The Japanese government is drawing up plans to finance investments in agricultural production in developing countries, in the latest sign of nervousness about food security among countries that import agricultural commodities.
Tokyo is looking to identify regions that could benefit from Japanese investment and assistance to increase food production, according to the country’s agriculture ministry.
The investment plans are, nonetheless, of a different nature from those of countries such as South Korea and Saudi Arabia, which are investing in farmland in order to export back the crops to feed their own population. Tokyo is planning to sell crops on the global food market, according to experts and diplomats familiar with Japan’s agriculture policy.
Munemitsu Hirano, director for international trade policy negotiations at the Ministry of Agriculture, Forestry and Fisheries, said Japan might not be guaranteed stable food supplies as a result of its investment efforts. But he told the Financial Times: “If [food] production increases worldwide that will help Japan to import.”
Tokyo has long supported ventures into agriculture by Japan’s trading houses – particularly in soya bean production in Latin America after it was spooked by its large dependency on the US during the brief US soya bean embargo of 1973. Itochu and Marubeni, two of the country’s trading houses, have said in the past year they wanted to boost their agricultural production and have signed deals with China to supply Beijing with agricultural commodities, particularly soya.

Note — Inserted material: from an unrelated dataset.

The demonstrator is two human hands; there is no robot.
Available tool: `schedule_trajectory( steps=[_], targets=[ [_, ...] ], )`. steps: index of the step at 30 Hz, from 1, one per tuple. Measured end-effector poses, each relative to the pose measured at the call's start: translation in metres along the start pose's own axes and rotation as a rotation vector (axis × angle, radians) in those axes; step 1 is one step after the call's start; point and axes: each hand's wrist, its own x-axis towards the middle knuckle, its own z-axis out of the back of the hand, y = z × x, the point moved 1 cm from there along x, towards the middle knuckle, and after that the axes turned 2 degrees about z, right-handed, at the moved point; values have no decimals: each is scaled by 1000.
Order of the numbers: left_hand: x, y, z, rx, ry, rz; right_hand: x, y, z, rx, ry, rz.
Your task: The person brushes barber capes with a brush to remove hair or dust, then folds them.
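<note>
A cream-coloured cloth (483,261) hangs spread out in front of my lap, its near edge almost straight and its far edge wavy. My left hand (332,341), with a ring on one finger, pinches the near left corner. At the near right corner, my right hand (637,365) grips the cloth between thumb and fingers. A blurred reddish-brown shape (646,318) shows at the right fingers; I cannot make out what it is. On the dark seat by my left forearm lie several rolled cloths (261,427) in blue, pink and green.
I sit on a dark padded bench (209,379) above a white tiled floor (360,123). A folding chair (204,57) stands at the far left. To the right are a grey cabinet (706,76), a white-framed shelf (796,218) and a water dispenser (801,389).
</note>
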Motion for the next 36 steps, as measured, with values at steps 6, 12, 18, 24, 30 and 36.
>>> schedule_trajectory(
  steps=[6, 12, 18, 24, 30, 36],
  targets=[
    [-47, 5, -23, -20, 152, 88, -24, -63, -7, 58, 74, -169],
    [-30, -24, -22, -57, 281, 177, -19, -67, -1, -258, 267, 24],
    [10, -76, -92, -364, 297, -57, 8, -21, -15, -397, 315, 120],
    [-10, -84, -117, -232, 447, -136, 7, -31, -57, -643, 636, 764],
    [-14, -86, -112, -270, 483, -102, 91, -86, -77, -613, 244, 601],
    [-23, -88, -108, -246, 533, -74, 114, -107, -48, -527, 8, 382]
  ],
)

Mr Hirano said the Japanese government was not considering investing in Africa, where the local population faces food shortages, but was looking at regions such as South and Central America and eastern Europe.
There are “high potential areas that might increase food exports with some help – areas that have the production capacity but don’t have the distribution system or infrastructure or technology to improve crop quality,” he explained.
Countries are seeking to boost food security after last year’s spike in agricultural commodities prices and trade restrictions.
So-called land grabbing has alarmed some diplomats, particularly because some countries aim to secure agricultural supplies to feed their own populations regardless of the food situation in the host country.
The International Food Policy Research Institute, a government-backed body, will call on Wednesday for a “code of conduct” to regulate investments in overseas farmland, particularly asking that foreign investors “should not have a right to export” during a food crisis in the host country.
Joachim von Braun, Ifpri director, told the Financial Times that current investments in farmland, including those pending a final agreement, could amount to 15m to 20m hectares – more than twice the cropland area of Germany.